Can we touch on cancer risk just a little bit more, Dr. Kolokythas? You mentioned vaping raises concerns of cancer risk. Can you share more information about that? 


Dr. Antonia Kolokythas: Absolutely, Bill. The main issues with cancer, although the research is still evolving, we have several key points to consider. First of all, we have the exposure to chemicals. E-cigarettes can heat and aerosolize various chemicals and flavors, and some of them are very harmful. For example, we have carcinogens that are present in e-cigarettes, such as formaldehyde. 


That is what we use to preserve specimens.
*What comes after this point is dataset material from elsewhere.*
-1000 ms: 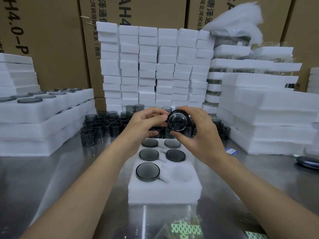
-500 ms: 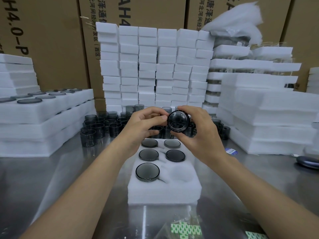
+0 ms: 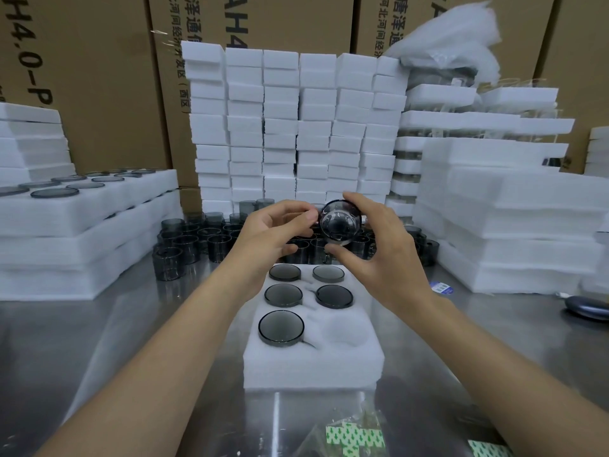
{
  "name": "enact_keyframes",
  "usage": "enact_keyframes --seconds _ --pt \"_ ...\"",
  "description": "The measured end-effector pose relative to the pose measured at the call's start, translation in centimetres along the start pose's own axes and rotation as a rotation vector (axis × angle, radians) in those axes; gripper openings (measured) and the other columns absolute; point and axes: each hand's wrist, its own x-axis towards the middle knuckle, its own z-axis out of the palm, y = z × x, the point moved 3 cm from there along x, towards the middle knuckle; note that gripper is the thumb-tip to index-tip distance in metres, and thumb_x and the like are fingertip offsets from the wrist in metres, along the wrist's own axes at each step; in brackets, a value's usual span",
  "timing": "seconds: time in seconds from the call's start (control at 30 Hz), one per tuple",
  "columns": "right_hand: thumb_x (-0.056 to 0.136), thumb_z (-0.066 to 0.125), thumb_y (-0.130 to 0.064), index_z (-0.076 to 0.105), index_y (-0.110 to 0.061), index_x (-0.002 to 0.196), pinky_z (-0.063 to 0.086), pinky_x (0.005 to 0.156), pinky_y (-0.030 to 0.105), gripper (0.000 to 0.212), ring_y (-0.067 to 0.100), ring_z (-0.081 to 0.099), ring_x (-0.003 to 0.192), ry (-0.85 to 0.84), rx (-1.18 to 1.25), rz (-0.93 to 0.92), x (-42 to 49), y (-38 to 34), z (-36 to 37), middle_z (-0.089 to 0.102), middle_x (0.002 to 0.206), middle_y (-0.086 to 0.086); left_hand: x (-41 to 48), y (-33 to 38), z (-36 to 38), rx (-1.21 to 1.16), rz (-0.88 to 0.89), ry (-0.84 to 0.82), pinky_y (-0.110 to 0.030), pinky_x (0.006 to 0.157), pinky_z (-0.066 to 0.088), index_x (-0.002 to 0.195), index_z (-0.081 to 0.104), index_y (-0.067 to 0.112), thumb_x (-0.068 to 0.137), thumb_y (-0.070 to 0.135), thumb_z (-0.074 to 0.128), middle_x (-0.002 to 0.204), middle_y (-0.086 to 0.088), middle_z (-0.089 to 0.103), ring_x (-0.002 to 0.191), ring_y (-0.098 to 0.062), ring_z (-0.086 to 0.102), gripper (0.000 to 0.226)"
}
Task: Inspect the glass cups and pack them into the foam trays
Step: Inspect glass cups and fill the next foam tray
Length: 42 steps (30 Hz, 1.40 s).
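glass cup is held in the air between both hands, above the far end of the foam tray, with its round end turned toward the camera. it is pinched by the right hand, fingers over the top edge and thumb under the bottom edge, while the left hand touches its left side with thumb and fingertips curled in. the grip is judged to be an inspection hold, and little of the smooth wall is covered by skin.

five pockets of the tray below the hands are seen filled with packed cups; one empty pocket is left at the near right, under the right wrist.

several risks are judged from here. a slip could be caused by turning the cup on fingertip contact alone, and the cup would fall onto the glass already seated beneath it, where chipping of both pieces could follow. the loose cups crowded just beyond the hands could be knocked together if the wrists are swept forward. when the cup is lowered, a tilted entry into the pocket could tear the foam rim or leave the cup seated proud. a fine flaw could be missed because of reflections on the dark glass.
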Motion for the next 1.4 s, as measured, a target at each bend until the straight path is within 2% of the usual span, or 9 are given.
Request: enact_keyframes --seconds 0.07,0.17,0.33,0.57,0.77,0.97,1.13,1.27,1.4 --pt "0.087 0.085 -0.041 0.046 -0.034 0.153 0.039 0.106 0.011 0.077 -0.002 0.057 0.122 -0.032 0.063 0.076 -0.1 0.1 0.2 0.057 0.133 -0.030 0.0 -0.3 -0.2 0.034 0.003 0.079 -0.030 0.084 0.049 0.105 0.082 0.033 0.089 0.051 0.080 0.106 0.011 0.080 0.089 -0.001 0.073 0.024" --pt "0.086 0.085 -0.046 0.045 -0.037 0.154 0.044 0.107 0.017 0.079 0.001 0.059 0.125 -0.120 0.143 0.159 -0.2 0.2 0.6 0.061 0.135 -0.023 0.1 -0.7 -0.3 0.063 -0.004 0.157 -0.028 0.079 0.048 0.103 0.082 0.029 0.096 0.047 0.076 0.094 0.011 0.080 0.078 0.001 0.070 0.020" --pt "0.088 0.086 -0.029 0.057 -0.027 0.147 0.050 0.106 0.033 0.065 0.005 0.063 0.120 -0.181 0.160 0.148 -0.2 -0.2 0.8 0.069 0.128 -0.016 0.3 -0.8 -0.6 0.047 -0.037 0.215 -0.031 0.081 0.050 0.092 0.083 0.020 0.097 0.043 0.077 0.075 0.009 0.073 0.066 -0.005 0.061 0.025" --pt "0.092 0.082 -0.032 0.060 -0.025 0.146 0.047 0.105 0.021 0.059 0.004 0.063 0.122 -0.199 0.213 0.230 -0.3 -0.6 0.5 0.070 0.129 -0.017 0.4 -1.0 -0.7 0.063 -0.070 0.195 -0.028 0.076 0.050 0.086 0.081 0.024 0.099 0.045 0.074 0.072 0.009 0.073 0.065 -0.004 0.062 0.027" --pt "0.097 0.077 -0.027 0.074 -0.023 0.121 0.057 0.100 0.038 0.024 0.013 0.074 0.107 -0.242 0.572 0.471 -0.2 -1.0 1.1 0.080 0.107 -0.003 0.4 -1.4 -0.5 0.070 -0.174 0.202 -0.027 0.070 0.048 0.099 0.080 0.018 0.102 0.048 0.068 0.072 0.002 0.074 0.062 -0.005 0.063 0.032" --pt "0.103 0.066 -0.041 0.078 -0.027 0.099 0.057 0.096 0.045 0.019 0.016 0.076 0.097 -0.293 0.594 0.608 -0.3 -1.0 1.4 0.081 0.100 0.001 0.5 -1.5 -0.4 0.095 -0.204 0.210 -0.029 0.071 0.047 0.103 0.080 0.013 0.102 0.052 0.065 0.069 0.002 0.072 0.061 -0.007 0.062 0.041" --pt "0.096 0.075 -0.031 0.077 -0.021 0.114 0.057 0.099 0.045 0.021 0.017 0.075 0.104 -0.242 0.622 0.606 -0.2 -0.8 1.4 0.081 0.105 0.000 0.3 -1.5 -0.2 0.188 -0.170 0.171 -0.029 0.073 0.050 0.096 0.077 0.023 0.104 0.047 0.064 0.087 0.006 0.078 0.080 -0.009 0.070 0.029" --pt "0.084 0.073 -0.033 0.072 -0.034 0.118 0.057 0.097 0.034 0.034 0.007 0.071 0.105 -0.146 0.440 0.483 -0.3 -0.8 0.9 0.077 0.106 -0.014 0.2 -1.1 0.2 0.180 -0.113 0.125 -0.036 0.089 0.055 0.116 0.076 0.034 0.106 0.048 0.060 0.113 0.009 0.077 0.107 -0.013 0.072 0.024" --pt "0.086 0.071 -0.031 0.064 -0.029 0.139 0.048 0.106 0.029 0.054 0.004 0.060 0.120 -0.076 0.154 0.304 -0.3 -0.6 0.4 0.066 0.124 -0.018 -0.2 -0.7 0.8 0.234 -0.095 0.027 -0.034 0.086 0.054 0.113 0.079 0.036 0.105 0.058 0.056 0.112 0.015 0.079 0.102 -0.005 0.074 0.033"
And we have plenty of literature from that subset that we know is carcinogenic. We have cell damage. Studies have shown that aerosols from e-cigarettes can cause DNA damage to cells. And we know that part of how oral cancer is developing is due to DNA damage and the inability of the cells to self-repair, which can damage precursor cells and allow those to become cancerous. 


The nicotine effects on oral health. We know that nicotine is found in cigarettes, but it’s definitely found in e-cigarettes as well and is linked to potentially exacerbating periodontal disease and again, risk for oral cancer. Inflammation of the oral cavity is considered a contributing factor to cancer development. 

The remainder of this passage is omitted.